**Exercise description:** Line by line, reproduce the records exactly.

+++++

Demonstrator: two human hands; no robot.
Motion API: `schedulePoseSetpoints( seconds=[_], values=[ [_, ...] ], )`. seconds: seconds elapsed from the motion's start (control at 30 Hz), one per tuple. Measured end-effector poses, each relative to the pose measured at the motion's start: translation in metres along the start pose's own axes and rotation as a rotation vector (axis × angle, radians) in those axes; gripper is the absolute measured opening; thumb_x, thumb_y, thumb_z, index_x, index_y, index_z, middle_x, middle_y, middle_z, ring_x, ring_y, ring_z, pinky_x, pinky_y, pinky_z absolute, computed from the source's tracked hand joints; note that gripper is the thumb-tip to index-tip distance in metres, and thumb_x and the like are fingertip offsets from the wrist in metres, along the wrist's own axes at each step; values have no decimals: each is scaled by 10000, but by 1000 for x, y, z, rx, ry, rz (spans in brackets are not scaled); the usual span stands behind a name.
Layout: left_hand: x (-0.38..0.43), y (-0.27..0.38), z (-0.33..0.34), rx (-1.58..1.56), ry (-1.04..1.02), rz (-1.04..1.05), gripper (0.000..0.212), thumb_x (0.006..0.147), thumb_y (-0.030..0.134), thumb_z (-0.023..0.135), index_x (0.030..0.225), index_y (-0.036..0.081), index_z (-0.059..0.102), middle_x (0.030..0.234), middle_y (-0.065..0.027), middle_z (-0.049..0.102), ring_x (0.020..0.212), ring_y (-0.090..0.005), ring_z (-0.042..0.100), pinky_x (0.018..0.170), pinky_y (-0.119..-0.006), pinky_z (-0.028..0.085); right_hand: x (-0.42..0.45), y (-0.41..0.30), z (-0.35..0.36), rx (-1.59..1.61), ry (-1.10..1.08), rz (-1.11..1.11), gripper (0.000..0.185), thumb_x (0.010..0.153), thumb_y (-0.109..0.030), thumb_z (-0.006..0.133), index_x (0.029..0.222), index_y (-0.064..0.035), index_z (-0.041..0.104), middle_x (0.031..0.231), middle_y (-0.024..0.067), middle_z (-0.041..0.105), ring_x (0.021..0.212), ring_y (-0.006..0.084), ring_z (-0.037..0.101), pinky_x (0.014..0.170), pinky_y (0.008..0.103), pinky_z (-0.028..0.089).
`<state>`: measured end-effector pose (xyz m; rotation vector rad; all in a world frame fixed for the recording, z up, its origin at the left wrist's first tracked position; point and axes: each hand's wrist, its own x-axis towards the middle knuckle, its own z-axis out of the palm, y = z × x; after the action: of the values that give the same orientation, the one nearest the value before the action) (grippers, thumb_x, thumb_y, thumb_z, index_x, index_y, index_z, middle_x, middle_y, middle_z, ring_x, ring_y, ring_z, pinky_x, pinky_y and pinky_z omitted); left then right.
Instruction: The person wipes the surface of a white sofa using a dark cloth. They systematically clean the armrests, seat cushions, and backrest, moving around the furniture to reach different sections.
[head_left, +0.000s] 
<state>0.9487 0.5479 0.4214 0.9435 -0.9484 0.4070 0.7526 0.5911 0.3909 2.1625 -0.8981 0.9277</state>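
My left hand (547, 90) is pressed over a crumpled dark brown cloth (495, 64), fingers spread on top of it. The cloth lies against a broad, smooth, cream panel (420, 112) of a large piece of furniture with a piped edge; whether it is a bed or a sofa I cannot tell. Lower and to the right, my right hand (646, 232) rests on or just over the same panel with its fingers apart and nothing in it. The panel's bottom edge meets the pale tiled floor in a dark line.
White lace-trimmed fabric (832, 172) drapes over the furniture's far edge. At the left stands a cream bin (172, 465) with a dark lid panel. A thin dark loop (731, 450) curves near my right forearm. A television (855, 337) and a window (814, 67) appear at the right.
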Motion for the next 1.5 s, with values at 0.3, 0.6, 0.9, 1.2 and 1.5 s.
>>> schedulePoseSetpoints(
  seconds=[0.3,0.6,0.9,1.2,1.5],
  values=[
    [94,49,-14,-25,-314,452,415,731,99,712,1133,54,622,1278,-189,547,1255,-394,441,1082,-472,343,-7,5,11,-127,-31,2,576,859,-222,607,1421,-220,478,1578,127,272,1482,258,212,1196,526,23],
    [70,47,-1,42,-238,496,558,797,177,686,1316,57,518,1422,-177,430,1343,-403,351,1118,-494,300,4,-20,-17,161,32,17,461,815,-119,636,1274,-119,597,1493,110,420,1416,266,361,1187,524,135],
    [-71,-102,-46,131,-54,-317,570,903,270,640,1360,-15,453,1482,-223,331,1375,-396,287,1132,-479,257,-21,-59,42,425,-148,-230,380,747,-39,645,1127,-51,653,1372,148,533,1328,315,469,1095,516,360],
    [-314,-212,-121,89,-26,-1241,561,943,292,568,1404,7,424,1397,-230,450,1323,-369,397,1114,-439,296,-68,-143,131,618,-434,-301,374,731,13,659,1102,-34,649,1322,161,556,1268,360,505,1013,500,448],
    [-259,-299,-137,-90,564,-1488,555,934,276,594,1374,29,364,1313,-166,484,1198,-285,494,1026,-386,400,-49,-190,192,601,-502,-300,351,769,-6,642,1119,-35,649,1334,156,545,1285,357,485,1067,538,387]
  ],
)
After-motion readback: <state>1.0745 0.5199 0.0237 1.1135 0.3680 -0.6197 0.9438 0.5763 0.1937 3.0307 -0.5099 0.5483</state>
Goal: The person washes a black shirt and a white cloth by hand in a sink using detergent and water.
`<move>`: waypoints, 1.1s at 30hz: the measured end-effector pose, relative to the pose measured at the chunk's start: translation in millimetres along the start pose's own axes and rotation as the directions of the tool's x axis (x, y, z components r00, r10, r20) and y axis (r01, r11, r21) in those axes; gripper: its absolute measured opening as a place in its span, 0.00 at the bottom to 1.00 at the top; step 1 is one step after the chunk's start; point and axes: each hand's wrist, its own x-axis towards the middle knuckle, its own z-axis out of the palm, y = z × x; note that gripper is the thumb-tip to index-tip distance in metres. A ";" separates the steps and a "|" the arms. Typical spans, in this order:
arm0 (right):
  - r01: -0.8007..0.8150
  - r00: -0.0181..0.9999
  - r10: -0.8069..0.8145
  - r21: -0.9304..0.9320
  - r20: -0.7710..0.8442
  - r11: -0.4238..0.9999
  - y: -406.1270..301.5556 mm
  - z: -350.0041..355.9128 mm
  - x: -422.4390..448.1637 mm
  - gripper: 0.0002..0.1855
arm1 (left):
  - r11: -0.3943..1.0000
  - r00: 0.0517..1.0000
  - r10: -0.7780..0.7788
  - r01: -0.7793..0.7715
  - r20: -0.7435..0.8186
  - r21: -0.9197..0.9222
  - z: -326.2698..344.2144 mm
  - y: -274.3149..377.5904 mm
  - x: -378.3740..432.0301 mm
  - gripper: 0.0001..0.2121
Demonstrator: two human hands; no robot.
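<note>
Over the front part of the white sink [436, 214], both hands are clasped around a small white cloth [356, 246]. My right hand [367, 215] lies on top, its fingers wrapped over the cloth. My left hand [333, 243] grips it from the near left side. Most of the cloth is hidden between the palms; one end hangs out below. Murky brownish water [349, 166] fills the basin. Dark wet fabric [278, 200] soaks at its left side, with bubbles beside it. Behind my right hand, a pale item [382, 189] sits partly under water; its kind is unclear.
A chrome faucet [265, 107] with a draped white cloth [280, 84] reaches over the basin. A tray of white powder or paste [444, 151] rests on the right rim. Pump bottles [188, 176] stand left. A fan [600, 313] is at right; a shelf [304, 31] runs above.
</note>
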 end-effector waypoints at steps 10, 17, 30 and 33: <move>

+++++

**Answer space:**
Demonstrator: two human hands; no robot.
Motion API: `schedulePoseSetpoints( seconds=[_], values=[ [_, ...] ], )`. seconds: seconds elapsed from the motion's start (control at 30 Hz), one per tuple. Measured end-effector poses, each relative to the pose measured at the motion's start: translation in metres along the start pose's own axes and rotation as a rotation vector (axis × angle, radians) in those axes; gripper is the absolute measured opening; thumb_x, thumb_y, thumb_z, index_x, index_y, index_z, middle_x, middle_y, middle_z, ring_x, ring_y, ring_z, pinky_x, pinky_y, pinky_z absolute, computed from the source's tracked hand joints; note that gripper is the thumb-tip to index-tip distance in metres, and thumb_x and the like are fingertip offsets from the wrist in metres, along the wrist's own axes at each step; values have no decimals: each is scaled by 10000, but by 1000 for x, y, z, rx, ry, rz (spans in brackets are not scaled); the usual span stands behind a name.
Layout: left_hand: x (-0.38..0.43), y (-0.27..0.38), z (-0.33..0.34), rx (-1.58..1.56), ry (-1.04..1.02), rz (-1.04..1.05), gripper (0.000..0.212), thumb_x (0.006..0.147), thumb_y (-0.030..0.134), thumb_z (-0.023..0.135), index_x (0.030..0.225), index_y (-0.036..0.081), index_z (-0.059..0.102), middle_x (0.030..0.234), middle_y (-0.065..0.027), middle_z (-0.049..0.102), ring_x (0.020..0.212), ring_y (-0.090..0.005), ring_z (-0.042..0.100), pinky_x (0.018..0.170), pinky_y (-0.119..-0.006), pinky_z (-0.028..0.085); right_hand: x (-0.42..0.45), y (-0.41..0.30), z (-0.35..0.36), rx (-1.59..1.61), ry (-1.10..1.08), rz (-1.11..1.11), gripper (0.000..0.185), thumb_x (0.010..0.153), thumb_y (-0.109..0.030), thumb_z (-0.006..0.133), index_x (0.029..0.222), index_y (-0.064..0.035), index_z (-0.041..0.104), middle_x (0.031..0.231), middle_y (-0.024..0.067), middle_z (-0.041..0.105), ring_x (0.021..0.212), ring_y (-0.006..0.084), ring_z (-0.037..0.101), pinky_x (0.014..0.170), pinky_y (0.008..0.103), pinky_z (-0.028..0.089).
`<state>`: measured end-effector pose (xyz m; rotation vector rad; all in a world frame fixed for the recording, z up, its origin at the left wrist's first tracked position; point and axes: each hand's wrist, its own x-axis towards the middle knuckle, its own z-axis out of the palm, y = z × x; after the action: of the values that give the same orientation, the one nearest the value before the action) (grippers, thumb_x, thumb_y, thumb_z, index_x, index_y, index_z, middle_x, middle_y, middle_z, ring_x, ring_y, ring_z, pinky_x, pinky_y and pinky_z omitted); left then right.
Instruction: The person wipes the surface of a white sofa using a dark cloth. They systematically clean the armrests, seat cushions, and backrest, moving around the furniture to reach different sections.
[head_left, +0.000s] 
<state>0.9487 0.5479 0.4214 0.9435 -0.9484 0.4070 0.7526 0.5911 0.3909 2.1625 -0.8981 0.9277</state>
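My left hand (547, 90) is pressed over a crumpled dark brown cloth (495, 64), fingers spread on top of it. The cloth lies against a broad, smooth, cream panel (420, 112) of a large piece of furniture with a piped edge; whether it is a bed or a sofa I cannot tell. Lower and to the right, my right hand (646, 232) rests on or just over the same panel with its fingers apart and nothing in it. The panel's bottom edge meets the pale tiled floor in a dark line.
White lace-trimmed fabric (832, 172) drapes over the furniture's far edge. At the left stands a cream bin (172, 465) with a dark lid panel. A thin dark loop (731, 450) curves near my right forearm. A television (855, 337) and a window (814, 67) appear at the right.
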Motion for the next 1.5 s, with values at 0.3, 0.6, 0.9, 1.2 and 1.5 s.
>>> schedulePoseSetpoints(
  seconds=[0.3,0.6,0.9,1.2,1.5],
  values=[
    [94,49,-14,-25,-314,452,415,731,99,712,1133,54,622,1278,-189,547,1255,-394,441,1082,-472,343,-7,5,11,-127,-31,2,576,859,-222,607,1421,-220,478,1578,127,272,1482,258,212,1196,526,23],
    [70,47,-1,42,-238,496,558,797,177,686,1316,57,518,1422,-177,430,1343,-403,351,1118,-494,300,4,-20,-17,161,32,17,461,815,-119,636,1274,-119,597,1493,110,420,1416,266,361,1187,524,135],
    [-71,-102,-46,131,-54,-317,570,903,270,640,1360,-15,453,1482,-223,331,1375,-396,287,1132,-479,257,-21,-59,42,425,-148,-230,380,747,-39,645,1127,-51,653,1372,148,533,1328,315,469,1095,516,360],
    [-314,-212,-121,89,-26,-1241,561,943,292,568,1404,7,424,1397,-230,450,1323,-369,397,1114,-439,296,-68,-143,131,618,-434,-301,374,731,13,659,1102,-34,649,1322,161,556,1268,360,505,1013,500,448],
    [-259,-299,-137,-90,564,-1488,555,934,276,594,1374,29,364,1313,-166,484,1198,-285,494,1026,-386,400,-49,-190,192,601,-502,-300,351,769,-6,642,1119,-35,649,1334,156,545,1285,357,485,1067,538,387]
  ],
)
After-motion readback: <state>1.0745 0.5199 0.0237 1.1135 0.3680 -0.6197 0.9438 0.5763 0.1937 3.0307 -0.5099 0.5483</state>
Goal: The person washes a black shirt and a white cloth by hand in a sink using detergent and water.
`<move>`: waypoints, 1.1s at 30hz: the measured end-effector pose, relative to the pose measured at the chunk's start: translation in millimetres along the start pose's own axes and rotation as the directions of the tool's x axis (x, y, z components r00, r10, r20) and y axis (r01, r11, r21) in those axes; gripper: its absolute measured opening as a place in its span, 0.00 at the bottom to 1.00 at the top; step 1 is one step after the chunk's start; point and axes: each hand's wrist, its own x-axis towards the middle knuckle, its own z-axis out of the palm, y = z × x; note that gripper is the thumb-tip to index-tip distance in metres. A ";" separates the steps and a "|" the arms. Typical spans, in this order:
arm0 (right):
  - r01: -0.8007..0.8150
  - r00: -0.0181..0.9999
  - r10: -0.8069..0.8145
  - r21: -0.9304..0.9320
  - r20: -0.7710..0.8442
  - r11: -0.4238..0.9999
  - y: -406.1270..301.5556 mm
  - z: -350.0041..355.9128 mm
  - x: -422.4390..448.1637 mm
  - gripper: 0.0002..0.1855
arm1 (left):
  - r11: -0.3943..1.0000
  - r00: 0.0517..1.0000
  - r10: -0.7780..0.7788
  - r01: -0.7793..0.7715
  - r20: -0.7435..0.8186
  - r21: -0.9197..0.9222
  - z: -326.2698..344.2144 mm
  - y: -274.3149..377.5904 mm
  - x: -378.3740..432.0301 mm
  - gripper: 0.0001..0.2121
Demonstrator: two human hands; no robot.
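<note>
Over the front part of the white sink [436, 214], both hands are clasped around a small white cloth [356, 246]. My right hand [367, 215] lies on top, its fingers wrapped over the cloth. My left hand [333, 243] grips it from the near left side. Most of the cloth is hidden between the palms; one end hangs out below. Murky brownish water [349, 166] fills the basin. Dark wet fabric [278, 200] soaks at its left side, with bubbles beside it. Behind my right hand, a pale item [382, 189] sits partly under water; its kind is unclear.
A chrome faucet [265, 107] with a draped white cloth [280, 84] reaches over the basin. A tray of white powder or paste [444, 151] rests on the right rim. Pump bottles [188, 176] stand left. A fan [600, 313] is at right; a shelf [304, 31] runs above.
</note>
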 end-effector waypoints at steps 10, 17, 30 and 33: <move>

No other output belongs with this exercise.